**Task brief:** Please print only the top portion of the entries below, ending with the line that contains "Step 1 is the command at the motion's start", exactly as written.

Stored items
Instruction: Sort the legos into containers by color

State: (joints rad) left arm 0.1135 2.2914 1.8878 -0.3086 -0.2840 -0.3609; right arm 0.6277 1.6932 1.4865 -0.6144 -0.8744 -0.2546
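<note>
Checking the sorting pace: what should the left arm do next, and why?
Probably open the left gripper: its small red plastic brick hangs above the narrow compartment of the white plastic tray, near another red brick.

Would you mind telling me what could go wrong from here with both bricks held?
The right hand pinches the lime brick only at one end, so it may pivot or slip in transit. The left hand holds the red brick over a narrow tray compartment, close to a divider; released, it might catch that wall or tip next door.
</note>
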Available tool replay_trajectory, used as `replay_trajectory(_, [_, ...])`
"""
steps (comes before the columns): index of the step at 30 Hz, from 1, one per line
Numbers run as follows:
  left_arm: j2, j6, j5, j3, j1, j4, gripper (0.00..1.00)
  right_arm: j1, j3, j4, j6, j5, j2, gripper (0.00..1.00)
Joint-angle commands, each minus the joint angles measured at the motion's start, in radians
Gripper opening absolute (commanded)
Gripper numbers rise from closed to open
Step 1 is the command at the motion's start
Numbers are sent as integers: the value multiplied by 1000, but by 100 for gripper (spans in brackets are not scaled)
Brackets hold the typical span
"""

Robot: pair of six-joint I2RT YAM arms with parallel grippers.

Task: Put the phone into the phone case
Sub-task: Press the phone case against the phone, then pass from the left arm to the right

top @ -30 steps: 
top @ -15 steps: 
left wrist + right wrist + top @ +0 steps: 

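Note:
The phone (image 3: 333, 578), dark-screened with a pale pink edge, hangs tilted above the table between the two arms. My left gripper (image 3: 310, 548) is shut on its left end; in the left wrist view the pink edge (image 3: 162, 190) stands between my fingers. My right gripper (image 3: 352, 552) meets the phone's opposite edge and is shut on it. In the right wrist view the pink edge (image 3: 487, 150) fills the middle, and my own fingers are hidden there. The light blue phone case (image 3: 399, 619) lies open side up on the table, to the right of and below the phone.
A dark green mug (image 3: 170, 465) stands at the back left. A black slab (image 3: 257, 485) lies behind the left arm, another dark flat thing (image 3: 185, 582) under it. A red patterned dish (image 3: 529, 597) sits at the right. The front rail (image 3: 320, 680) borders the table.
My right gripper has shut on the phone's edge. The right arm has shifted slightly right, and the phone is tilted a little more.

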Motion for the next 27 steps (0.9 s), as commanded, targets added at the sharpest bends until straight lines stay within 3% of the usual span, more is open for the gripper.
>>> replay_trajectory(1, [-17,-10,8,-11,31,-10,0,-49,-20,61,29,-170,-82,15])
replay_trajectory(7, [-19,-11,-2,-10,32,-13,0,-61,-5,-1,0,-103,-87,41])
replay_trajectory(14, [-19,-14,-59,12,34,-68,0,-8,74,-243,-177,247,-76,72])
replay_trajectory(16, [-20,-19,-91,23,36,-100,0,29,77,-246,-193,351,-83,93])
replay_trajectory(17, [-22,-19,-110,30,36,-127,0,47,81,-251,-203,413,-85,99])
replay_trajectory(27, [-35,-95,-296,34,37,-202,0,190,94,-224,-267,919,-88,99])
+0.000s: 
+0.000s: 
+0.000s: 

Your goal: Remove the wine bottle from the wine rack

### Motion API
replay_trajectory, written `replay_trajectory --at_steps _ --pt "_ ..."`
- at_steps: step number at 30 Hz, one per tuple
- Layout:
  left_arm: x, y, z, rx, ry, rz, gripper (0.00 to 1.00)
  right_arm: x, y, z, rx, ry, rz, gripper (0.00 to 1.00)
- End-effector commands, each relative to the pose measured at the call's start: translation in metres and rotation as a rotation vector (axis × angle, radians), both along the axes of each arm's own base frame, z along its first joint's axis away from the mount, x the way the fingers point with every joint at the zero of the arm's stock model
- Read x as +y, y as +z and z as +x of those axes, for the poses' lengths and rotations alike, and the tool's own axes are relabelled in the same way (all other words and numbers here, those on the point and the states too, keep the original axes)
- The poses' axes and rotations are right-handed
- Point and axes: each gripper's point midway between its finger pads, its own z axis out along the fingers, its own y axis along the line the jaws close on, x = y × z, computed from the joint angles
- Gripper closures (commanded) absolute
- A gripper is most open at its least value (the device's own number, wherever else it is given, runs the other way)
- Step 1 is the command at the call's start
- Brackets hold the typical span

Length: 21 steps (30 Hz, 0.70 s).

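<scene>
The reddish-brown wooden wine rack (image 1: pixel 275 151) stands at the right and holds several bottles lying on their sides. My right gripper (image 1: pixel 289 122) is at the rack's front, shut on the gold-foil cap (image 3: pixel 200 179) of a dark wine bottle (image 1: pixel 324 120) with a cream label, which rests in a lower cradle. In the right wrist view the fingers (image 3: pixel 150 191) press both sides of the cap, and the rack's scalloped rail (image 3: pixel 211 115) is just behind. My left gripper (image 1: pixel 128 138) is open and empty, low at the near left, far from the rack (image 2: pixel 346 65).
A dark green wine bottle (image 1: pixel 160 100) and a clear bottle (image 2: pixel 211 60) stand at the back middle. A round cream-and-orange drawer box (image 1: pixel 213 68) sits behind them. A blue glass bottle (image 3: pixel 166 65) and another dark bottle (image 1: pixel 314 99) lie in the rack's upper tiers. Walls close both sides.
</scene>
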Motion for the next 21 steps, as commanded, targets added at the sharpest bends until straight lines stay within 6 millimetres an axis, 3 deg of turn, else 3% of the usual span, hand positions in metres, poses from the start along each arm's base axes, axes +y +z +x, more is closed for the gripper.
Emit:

**Result of the task:**
Instruction: Sort the legos into containers by color

State: (joints rad) left arm 0.1135 2.2914 1.8878 -0.3086 -0.2840 -0.3609; right arm 0.6277 1.6932 1.4865 -0.6144 -0.8744 -0.2546
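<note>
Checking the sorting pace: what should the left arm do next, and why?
Probably open the left gripper: its small red plastic brick hangs above the narrow compartment of the white plastic tray, near another red brick.

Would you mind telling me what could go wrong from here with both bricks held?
The right hand pinches the lime brick only at one end, so it may pivot or slip in transit. The left hand holds the red brick over a narrow tray compartment, close to a divider; released, it might catch that wall or tip next door.
</note>
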Available tool replay_trajectory, used as `replay_trajectory(_, [_, ...])`
"""
steps (comes before the columns): index of the step at 30 Hz, from 1, one per line
Numbers run as follows:
  left_arm: j2, j6, j5, j3, j1, j4, gripper (0.00..1.00)
  right_arm: j1, j3, j4, j6, j5, j2, gripper (0.00..1.00)
Joint-angle commands, each minus the joint angles measured at the motion's start, in radians
Gripper opening absolute (commanded)
Gripper numbers rise from closed to open
Step 1 is the command at the motion's start

The output given here is complete.